Our land of new promise will be a nation that meets its obligations—­a nation that balances its budget, but never loses the balance of its values.  A nation where our grandparents have secure retirement and health care, and their grandchildren know we have made the reforms necessary to sustain those benefits for their time.  A nation that fortifies the world’s most productive economy even as it protects the great natural bounty of our water, air, and majestic land.

And in this land of new promise, we will have reformed our politics so that the voice of the people will always speak louder than the din of narrow interests—­regaining the participation and deserving the trust of all Americans.

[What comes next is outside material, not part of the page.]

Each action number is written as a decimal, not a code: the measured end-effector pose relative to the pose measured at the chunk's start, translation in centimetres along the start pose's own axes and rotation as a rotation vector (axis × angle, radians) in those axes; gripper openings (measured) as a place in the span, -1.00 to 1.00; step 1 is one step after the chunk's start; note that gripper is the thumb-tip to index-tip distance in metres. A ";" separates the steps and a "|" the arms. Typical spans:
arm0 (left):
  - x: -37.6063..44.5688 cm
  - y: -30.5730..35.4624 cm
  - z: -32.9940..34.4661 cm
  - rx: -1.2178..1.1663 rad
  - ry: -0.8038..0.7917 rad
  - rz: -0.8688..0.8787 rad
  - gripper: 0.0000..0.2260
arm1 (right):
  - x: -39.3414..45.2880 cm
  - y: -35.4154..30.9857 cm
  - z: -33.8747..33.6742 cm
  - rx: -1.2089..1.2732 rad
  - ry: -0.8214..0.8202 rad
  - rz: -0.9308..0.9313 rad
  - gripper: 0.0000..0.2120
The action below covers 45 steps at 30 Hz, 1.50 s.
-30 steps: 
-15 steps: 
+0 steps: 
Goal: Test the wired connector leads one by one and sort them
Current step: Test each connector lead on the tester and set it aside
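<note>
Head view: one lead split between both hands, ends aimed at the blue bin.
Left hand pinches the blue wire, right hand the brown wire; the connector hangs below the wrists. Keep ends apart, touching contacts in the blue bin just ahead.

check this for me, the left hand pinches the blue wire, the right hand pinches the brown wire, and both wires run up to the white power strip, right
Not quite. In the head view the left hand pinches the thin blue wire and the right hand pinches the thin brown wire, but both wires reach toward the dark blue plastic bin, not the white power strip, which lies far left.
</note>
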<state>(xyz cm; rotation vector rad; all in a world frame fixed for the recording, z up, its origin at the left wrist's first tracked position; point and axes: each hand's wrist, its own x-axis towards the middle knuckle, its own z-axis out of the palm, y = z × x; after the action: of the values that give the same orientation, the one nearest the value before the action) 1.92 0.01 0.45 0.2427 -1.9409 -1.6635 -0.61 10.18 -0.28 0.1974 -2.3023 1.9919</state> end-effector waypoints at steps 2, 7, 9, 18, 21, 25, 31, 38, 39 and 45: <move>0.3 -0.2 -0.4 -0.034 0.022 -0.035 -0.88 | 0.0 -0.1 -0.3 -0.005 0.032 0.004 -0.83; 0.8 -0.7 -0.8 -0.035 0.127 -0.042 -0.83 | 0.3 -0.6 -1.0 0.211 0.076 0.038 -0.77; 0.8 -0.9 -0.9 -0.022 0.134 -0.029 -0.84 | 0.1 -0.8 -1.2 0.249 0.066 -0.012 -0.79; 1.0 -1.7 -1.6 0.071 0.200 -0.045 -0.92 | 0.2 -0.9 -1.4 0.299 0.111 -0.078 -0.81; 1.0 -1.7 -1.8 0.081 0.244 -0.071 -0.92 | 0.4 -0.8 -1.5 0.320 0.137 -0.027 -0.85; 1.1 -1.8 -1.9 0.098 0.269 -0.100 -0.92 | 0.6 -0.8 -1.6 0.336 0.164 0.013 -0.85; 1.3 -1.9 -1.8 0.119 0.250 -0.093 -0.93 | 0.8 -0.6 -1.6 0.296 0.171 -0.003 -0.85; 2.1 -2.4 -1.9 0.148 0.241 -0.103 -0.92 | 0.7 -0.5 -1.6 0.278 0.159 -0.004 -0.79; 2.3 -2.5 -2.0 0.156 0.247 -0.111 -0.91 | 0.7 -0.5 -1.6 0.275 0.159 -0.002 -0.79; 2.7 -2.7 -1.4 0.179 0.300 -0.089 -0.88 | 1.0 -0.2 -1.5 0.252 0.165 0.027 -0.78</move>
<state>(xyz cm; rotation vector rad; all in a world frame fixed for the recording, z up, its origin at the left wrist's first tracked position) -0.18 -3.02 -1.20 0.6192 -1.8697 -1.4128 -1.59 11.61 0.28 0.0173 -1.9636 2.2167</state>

Fellow citizens, let us build that America, a nation ever moving forward toward realizing the full potential of all its citizens.  Prosperity and power—­yes, they are important, and we must maintain them.  But let us never forget:  The greatest progress we have made, and the greatest progress we have yet to make, is in the human heart.  In the end, all the world’s wealth and a thousand armies are no match for the strength and decency of the human spirit.

Thirty-four years ago, the man whose life we celebrate today spoke to us down there, at the other end of this Mall, in words that moved the conscience of a nation.  Like a prophet of old, he told of his dream that one day America would rise up and treat all its citizens as equals before the law and in the heart.  Martin Luther King’s dream was the American Dream.  His quest is our quest:  the ceaseless striving to live out our true creed.  Our history has been built on such dreams and labors.  And by our dreams and labors we will redeem the promise of America in the 21st century.

To that effort I pledge all my strength and every power of my office.  I ask the members of Congress here to join in that pledge.  The American people returned to office a President of one party and a Congress of another.  Surely, they did not do this to advance the politics of petty bickering and extreme partisanship they plainly deplore.  No, they call on us instead to be repairers of the breach, and to move on with America’s mission.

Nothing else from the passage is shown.